Figure 1. Some examples of organic compounds in petroleum, from the simplest (methane) to the most complex (asphaltene).
Petroleum formation takes place in sedimentary basins, which are areas where the Earth's crust subsides and sediments accumulate within the resulting depression. As the sedimentary basin continues to subside, sediment accumulations continue to fill the depression. This results in a thickening sequence of sediment layers in which the lower sediment layers eventually solidify into sedimentary rocks as they experience greater pressures and temperatures with burial depth. The sediment layers that accumulate vary in character because the sources and depositional settings of the sediments change through geologic time as the sedimentary basin subsides and fills. It is critical to petroleum formation that at some time during the accumulation of sediments at least one of the sediment layers contains the remains of deceased plants or microorganisms. Throughout geologic time, the world oceans have expanded and receded over the Earth’s land surfaces and contributed sediment layers to subsiding sedimentary basins. Development of stagnant water conditions in some of the expanded oceans caused the bottom waters to be depleted in oxygen (anoxic), which allowed portions of decaying plankton (e.g., algae, copepods, bacteria, and archaea) that originally lived in the upper oxygen-bearing (oxic) waters to be preserved as a sediment layer enriched in organic matter (Figure 2). Swamps and marshes may also develop marginal to oceans overlying subsiding basins. In these depositional settings, sediment layers enriched in decaying land plants (e.g., trees, shrubs, and grasses) may occur.

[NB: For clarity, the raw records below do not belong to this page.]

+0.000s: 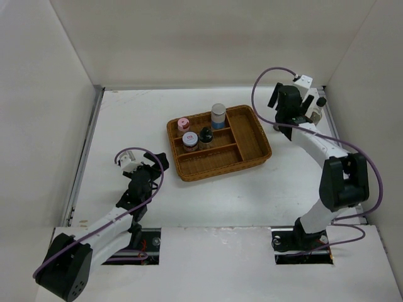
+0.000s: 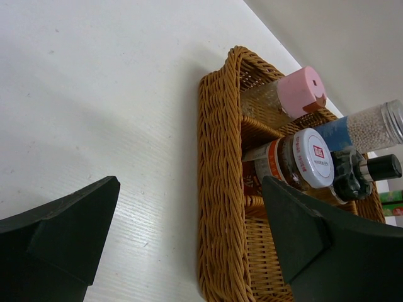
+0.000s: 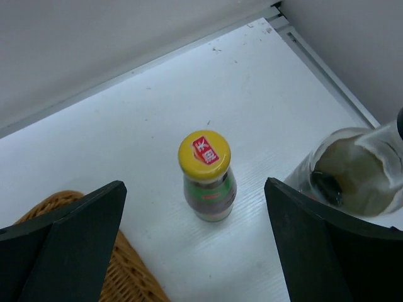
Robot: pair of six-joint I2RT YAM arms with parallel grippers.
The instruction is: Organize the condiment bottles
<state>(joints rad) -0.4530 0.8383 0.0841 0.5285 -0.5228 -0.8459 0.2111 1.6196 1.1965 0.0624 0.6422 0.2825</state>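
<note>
The brown wicker tray (image 1: 252,141) holds a pink-lidded jar (image 1: 183,123), a white-lidded jar (image 1: 189,139), a dark shaker (image 1: 206,136) and a grey-capped blue-label jar (image 1: 218,115). My left gripper (image 1: 157,161) is open and empty beside the tray's near left corner. Its wrist view shows the tray rim (image 2: 220,189) between the fingers and the same jars beyond. My right gripper (image 1: 296,113) is open at the far right, above a slim green yellow-capped bottle (image 3: 206,173) that stands on the table between its fingers (image 3: 75,239). A glass bottle (image 3: 343,176) stands just to the right.
White walls close in the table on the left, back and right. A metal strip (image 3: 315,56) runs along the right wall's foot. The tray's corner (image 3: 135,283) lies near the right gripper's left finger. The tray's front and right compartments hold nothing.
</note>
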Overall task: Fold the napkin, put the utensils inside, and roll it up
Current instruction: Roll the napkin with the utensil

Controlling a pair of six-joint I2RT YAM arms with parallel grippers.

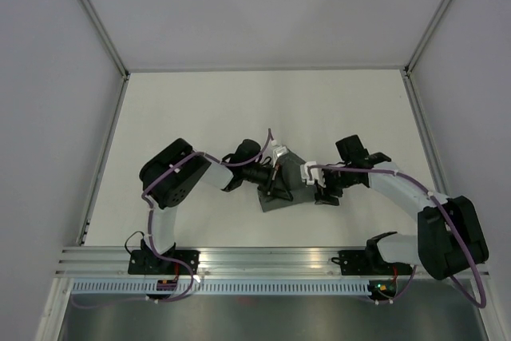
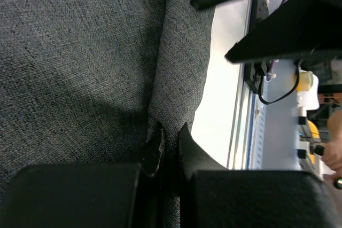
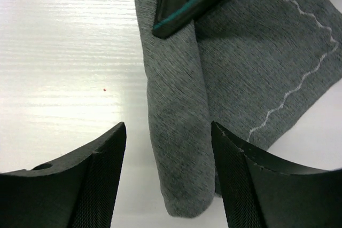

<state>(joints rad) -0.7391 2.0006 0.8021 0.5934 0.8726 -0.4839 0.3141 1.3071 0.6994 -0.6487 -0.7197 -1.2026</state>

As these organic-rich sediment layers are buried by deposition of overlying sediments in the subsiding basin, the sediments are compressed and eventually lithified into rocks referred to as black shale, bituminous limestone, or coal. Methane producing microorganisms referred to as methanogens may thrive under certain favorable conditions within the organic-rich sediment layer during its early burial. These microorganisms consume portions of the organic matter as a food source and generate methane as a byproduct. This methane, which is typically the main hydrocarbon in natural gas, has a distinct neutron deficiency in its carbon nuclei (i.e., carbon isotopes), which allows microbial natural gas (a.k.a., biogenic gas) to be readily distinguished from methane generated by thermal processes (a.k.a., thermogenic gas) later in a basin's subsidence history. The microbial methane may remain in the organic-rich layer or it may bubble up into the overlying sediment layers and escape into the ocean waters or atmosphere. If impermeable sediment layers, called seals, hinder the upward migration of microbial gas, the gas may collect in underlying porous sediments, called reservoirs (Figure 3).
Figure 2: Formation of organic-rich sediment
Figure 3: Early burial of sediment layers in
Economically significant accumulations of microbial natural gas have been estimated to account for 20 percent of the world’s produced natural gas. Microbial methane may remain trapped in the organic-rich sediment layer through out its lithificaton and contribute to economic accumulations referred to as coal-bed methane and shale gas.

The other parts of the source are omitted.